Dispatches From the Cowgirl
Dispatches from the Cowgirl is a well-written personal memoir of an American family’s experience in Africa. Told in short anecdotal chapters it highlights the truism that home is where the heart is and…there is enough incident and personal detailing to provide a valuable insight into the life of a military family abroad. –IndieReader
Tully’s memoir captures her extraordinary experience of living in Africa as the spouse of a naval diplomat in vivid detail. She’s charming, as is the book…this is a fascinating account of one woman’s journey around the earth. —BookLife/Publisher’s Weekly
Would you move to Africa? For Julie Tully, a cowgirl who married a United States naval officer, the answer was a no-brainer: Yes!
Leaving her career and everything she knew behind to follow her husband, Julie was rapidly approaching forty and wondering, “What is my place in the world?” Enter Africa, the continent she had dreamed of since childhood, a chance to reinvigorate her life. A supposed two-year assignment for her family in Sub-Saharan Africa soon turns into an eight-year adventure in Cameroon, Nigeria, and Djibouti and sees Julie become an unofficial diplomat as wife to a military attaché. In a world where diplomacy is key, Julie becomes the person she was meant to be.
Julie’s memoir is a real-life Alice in Wonderland tale. A cowgirl falls into Africa like Alice fell into Wonderland, taking you on a voyage of discovery and into the little-known world of an American military spouse serving amongst the world’s diplomatic corps.

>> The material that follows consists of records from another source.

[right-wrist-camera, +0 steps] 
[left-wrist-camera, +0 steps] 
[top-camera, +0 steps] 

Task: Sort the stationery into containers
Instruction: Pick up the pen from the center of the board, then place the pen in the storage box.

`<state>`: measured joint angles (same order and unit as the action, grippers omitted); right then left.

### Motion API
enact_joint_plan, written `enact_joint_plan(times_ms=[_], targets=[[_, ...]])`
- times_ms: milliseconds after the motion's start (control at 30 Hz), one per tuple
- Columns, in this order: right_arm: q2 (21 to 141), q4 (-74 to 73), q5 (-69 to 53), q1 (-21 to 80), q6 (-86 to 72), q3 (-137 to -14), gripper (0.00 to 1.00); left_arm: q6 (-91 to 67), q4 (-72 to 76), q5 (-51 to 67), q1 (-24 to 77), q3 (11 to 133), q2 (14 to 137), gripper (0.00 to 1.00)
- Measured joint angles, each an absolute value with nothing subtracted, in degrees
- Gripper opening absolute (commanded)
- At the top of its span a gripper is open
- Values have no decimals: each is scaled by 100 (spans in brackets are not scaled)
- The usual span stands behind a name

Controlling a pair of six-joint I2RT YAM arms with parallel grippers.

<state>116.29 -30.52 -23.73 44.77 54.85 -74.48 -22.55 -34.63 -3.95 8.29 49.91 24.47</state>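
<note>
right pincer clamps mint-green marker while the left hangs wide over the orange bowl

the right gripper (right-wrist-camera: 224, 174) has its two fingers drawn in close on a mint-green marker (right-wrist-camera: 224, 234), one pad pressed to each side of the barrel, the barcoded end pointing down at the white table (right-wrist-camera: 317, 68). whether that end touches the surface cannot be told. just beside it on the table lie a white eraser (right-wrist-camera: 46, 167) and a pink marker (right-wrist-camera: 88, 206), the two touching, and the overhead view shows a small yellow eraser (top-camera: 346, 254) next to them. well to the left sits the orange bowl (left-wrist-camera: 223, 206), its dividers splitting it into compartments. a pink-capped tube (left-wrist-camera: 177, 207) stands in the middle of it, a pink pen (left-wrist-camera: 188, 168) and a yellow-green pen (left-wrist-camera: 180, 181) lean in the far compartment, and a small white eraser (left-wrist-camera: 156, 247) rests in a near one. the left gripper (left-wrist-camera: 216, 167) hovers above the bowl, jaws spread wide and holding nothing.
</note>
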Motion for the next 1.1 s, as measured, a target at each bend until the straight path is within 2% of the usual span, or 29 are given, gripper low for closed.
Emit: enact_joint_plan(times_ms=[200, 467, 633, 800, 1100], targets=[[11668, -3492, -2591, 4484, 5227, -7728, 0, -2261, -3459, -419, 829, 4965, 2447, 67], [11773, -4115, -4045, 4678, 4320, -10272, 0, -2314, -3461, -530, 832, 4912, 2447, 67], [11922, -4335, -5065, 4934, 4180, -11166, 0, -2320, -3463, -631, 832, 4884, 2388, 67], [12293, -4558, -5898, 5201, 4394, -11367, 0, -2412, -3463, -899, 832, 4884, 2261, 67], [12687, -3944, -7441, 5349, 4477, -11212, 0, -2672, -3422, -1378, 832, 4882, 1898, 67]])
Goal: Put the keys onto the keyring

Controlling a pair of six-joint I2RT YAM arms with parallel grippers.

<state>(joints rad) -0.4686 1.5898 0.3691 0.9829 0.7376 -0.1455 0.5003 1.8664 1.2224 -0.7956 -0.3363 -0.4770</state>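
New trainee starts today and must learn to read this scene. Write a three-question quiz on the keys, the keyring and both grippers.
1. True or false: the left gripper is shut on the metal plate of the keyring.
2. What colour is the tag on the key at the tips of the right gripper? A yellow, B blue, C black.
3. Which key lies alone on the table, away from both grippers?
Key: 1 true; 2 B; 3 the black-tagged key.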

One moment, you’ll laugh out loud as Julie takes her first step onto the African continent and begins setting up their home in Cameroon. The next, you’ll gasp in shock as a terrorist bomb shakes their house in Nigeria.
Part travelogue, and part midlife coming-of-age story, Dispatches from the Cowgirl takes you to the Africa that Julie experienced. Complete with all its beauty and flaws, it’s the Africa that continues to capture the attention of the world’s military powers and the Africa she struggled to say goodbye to.